Moreover, by supporting the damping mass 24 by one or more spring elements 26 on only one end of the damping mass 24, an axial space within the cavity 14 is now “free”. This axial space may for example be 4 mm. The volume of the whole cavity 14 can thereby be reduced, e.g. by reducing the axial depth of the cavity 14 with 4 mm. Thereby, the stiffness of the tool body 12 can be increased. With the same damping efficiency but a higher stiffness in the tool body 12, the vibration amplitude of the cutting tool 10 will be further reduced to benefit the machining process.

A damping mass 24 according to FIGS. 1a and 1b may however alternatively comprise one or more spring elements 26 provided on each end of the damping mass 24, such that the damping mass 24 is supported by one or more spring elements 26 on two ends. This may be suitable when the damping mass 24 has a relatively long length.

FIG. 2 schematically represents a cross sectional view of a further cutting tool 10. Mainly differences with respect to FIGS. 1a and 1b will be described.

The cutting tool 10 in FIG. 2 comprises a conical damping mass 24 and a substantially conforming conical cavity 14. The radial clearance between the damping mass 24 and the cavity 14 is substantially uniform. The conical shapes of the damping mass 24 and the cavity 14 taper away from the cutter end (to the left in FIG. 2) of the cutting tool 10, and taper towards a support end (to the right in FIG. 2) of the cutting tool 10. Due to the conical shapes of the damping mass 24 and the cavity 14 of the tool body 12, the tool body 12 has a higher stiffness compared to a case with a perfectly cylindrical damping mass and a perfectly cylindrical cavity. The higher stiffness of the tool body 12 increases the vibration frequency of the cutting tool 10 and the mass damper 22 can thereby use a smaller damping mass 24 in order to match the Eigen frequency or resonance frequency of the mass damper 22 to the cutting tool 10. The increased stiffness of the tool body 12 reduces the vibration amplitude of the cutting tool 10, which favors the machining operations.

Furthermore, the mass damper 22 in FIG. 2 comprises one spring element 26 on each end of the damping mass 24. The two spring elements 26 support the damping mass 24 within the cavity 14 and allow radial and/or rotary movements of the damping mass 24 within the cavity 14. Although only one spring element 26 is provided on each end of the damping mass 24 in FIG. 2, a stack of several spring elements 26 may alternatively be provided on each end of the damping mass 24. Also the spring elements 26 in FIG. 2 each comprises a nanostructure material with a structural size of 100 nm or less in at least one dimension.

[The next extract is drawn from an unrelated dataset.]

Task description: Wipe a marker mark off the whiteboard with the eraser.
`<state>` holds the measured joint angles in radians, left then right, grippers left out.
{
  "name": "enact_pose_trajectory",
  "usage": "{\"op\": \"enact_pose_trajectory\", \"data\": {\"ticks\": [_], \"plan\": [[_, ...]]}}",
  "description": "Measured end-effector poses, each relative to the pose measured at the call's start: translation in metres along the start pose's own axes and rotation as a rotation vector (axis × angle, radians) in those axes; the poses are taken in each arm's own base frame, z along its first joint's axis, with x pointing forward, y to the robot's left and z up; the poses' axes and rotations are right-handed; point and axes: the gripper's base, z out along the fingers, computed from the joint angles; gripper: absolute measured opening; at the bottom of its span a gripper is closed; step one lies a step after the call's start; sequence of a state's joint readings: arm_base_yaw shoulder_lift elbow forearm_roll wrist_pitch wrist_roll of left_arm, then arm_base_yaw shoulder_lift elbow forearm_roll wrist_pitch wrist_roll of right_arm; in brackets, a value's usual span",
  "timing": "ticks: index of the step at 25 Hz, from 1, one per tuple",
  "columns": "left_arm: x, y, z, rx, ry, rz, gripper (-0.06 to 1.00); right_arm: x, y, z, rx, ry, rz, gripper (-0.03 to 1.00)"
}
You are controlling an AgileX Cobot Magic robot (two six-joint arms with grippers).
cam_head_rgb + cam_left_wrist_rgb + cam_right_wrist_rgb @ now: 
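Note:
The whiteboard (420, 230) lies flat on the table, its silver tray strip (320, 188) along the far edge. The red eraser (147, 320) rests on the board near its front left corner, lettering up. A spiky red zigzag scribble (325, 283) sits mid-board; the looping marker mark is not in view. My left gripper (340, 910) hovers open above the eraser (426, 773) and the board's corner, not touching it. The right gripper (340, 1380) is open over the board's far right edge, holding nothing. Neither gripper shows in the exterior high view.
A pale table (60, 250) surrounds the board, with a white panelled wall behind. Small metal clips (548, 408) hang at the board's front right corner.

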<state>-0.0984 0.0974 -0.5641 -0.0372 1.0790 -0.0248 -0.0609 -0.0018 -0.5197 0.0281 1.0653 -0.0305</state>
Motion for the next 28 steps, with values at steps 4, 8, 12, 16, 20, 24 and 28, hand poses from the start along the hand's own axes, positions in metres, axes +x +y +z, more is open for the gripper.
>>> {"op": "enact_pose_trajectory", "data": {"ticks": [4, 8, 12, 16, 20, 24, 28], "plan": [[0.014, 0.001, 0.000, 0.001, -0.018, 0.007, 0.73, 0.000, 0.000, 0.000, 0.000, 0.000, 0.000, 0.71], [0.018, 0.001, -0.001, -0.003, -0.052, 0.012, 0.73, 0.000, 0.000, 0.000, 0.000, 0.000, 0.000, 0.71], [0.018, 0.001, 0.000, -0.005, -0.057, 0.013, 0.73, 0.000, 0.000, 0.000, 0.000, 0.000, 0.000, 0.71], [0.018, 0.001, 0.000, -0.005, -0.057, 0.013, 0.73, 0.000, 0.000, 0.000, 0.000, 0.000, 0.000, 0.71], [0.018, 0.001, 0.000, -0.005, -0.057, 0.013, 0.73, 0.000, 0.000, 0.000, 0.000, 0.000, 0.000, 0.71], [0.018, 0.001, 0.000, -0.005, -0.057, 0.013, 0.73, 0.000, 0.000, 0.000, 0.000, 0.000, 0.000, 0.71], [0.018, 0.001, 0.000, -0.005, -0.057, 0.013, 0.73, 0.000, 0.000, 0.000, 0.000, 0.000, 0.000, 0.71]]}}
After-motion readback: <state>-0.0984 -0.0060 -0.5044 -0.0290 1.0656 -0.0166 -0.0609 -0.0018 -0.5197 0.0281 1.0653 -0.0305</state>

FIG. 3 schematically represents a cross sectional view of a further cutting tool 10. Mainly differences with respect to FIGS. 1a, 1b and 2 will be described.

The cutting tool 10 in FIG. 3 comprises a cylindrical damping mass 24 supported on each end by a spring element 26 comprising a nanostructure material with a structural size of 100 nm or less in at least one dimension. The cavity 14 between the damping mass 24 and the tool body 12 is filled with a viscous grease or viscous fluid 28. Also the viscous fluid 28 has a frequency dependent stiffness. The size of the molecules and the types of weak bonding inside the viscous fluid 28 will contribute to determine the stiffness variation over the targeted frequency range, typically between 100 Hz and 1000 Hz. The structural size of the viscous fluid 28 is between 1 nm and 100 nm, such as between 5 nm and 100 nm, preferably between 5 nm and 20 nm, to provide the frequency dependent stiffness property. The internal weak bonding of the viscous fluid 28 is in the form of Van der Waals bonding between C—H, H—O, H—H etc. The viscous fluid 28 may alternatively, or in addition, contain nanosized fillers (e.g. particles, fibers and/or flakes) to introduce the nanostructure and the weak bonding. Specific examples of particle fillers include metallic particles, ceramic particles and polymer particles. Also the conical cavity 14 in FIG. 2 may be filled with the viscous fluid 28.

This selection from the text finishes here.